→ About this exercise: The data below is to be returned in full and exactly.

→ Given data:

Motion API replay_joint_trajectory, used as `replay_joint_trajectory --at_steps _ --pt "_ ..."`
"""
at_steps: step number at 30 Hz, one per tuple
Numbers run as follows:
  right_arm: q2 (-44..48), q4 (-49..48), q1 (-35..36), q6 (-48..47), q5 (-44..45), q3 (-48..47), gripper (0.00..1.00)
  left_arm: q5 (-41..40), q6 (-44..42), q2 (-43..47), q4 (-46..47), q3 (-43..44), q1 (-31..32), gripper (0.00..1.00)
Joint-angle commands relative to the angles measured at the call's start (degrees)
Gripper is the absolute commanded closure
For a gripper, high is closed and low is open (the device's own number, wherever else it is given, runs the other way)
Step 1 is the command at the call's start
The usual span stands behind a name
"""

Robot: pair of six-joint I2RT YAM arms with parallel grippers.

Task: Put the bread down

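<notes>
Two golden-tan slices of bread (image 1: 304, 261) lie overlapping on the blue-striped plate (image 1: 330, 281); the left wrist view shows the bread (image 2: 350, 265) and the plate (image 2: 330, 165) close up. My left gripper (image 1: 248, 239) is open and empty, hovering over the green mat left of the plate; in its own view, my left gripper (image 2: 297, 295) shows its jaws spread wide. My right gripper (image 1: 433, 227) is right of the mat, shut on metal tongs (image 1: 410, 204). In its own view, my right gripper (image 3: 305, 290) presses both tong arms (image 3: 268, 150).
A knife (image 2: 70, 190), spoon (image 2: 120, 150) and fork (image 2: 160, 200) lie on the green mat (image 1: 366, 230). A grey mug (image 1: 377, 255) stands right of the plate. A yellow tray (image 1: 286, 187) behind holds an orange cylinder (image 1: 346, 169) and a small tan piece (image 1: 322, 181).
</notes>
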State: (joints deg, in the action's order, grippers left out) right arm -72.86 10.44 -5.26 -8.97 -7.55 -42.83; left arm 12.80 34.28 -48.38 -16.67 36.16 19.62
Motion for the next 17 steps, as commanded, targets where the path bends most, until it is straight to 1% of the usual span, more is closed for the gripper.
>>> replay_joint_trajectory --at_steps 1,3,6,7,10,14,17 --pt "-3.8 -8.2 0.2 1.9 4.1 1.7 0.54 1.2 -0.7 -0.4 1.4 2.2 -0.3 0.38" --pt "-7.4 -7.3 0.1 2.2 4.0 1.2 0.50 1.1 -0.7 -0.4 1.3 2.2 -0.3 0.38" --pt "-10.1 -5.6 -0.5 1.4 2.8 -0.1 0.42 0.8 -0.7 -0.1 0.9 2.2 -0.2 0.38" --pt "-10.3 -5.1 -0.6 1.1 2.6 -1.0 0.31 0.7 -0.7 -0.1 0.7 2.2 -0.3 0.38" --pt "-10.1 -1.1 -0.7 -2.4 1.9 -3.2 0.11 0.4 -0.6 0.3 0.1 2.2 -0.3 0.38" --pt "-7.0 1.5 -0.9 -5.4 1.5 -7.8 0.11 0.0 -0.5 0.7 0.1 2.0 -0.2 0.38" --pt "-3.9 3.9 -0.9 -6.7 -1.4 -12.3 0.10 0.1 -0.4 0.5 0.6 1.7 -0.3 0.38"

→ Answer area:
Motion API replay_joint_trajectory, used as `replay_joint_trajectory --at_steps _ --pt "_ ..."`
"""
at_steps: step number at 30 Hz, one per tuple
Numbers run as follows:
  right_arm: q2 (-44..48), q4 (-49..48), q1 (-35..36), q6 (-48..47), q5 (-44..45), q3 (-48..47), gripper (0.00..1.00)
  left_arm: q5 (-41..40), q6 (-44..42), q2 (-43..47), q4 (-46..47), q3 (-43..44), q1 (-31..32), gripper (0.00..1.00)
Joint-angle commands relative to the angles measured at the call's start (degrees)
Gripper is the absolute commanded closure
For a gripper, high is closed and low is open (the device's own number, wherever else it is given, runs the other way)
Step 1 is the command at the call's start
The usual span stands behind a name
"""

Robot: pair of six-joint I2RT YAM arms with parallel grippers.

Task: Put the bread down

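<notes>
Two golden-tan slices of bread (image 1: 304, 261) lie overlapping on the blue-striped plate (image 1: 330, 281); the left wrist view shows the bread (image 2: 350, 265) and the plate (image 2: 330, 165) close up. My left gripper (image 1: 248, 239) is open and empty, hovering over the green mat left of the plate; in its own view, my left gripper (image 2: 297, 295) shows its jaws spread wide. My right gripper (image 1: 433, 227) is right of the mat, shut on metal tongs (image 1: 410, 204). In its own view, my right gripper (image 3: 305, 290) presses both tong arms (image 3: 268, 150).
A knife (image 2: 70, 190), spoon (image 2: 120, 150) and fork (image 2: 160, 200) lie on the green mat (image 1: 366, 230). A grey mug (image 1: 377, 255) stands right of the plate. A yellow tray (image 1: 286, 187) behind holds an orange cylinder (image 1: 346, 169) and a small tan piece (image 1: 322, 181).
</notes>
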State: (joints deg, in the action's order, grippers left out) right arm -72.86 10.44 -5.26 -8.97 -7.55 -42.83; left arm 12.80 34.28 -48.38 -16.67 36.16 19.62
Motion for the next 17 steps, as commanded, targets where the path bends most, until it is straight to 1% of the usual span, more is closed for the gripper.
>>> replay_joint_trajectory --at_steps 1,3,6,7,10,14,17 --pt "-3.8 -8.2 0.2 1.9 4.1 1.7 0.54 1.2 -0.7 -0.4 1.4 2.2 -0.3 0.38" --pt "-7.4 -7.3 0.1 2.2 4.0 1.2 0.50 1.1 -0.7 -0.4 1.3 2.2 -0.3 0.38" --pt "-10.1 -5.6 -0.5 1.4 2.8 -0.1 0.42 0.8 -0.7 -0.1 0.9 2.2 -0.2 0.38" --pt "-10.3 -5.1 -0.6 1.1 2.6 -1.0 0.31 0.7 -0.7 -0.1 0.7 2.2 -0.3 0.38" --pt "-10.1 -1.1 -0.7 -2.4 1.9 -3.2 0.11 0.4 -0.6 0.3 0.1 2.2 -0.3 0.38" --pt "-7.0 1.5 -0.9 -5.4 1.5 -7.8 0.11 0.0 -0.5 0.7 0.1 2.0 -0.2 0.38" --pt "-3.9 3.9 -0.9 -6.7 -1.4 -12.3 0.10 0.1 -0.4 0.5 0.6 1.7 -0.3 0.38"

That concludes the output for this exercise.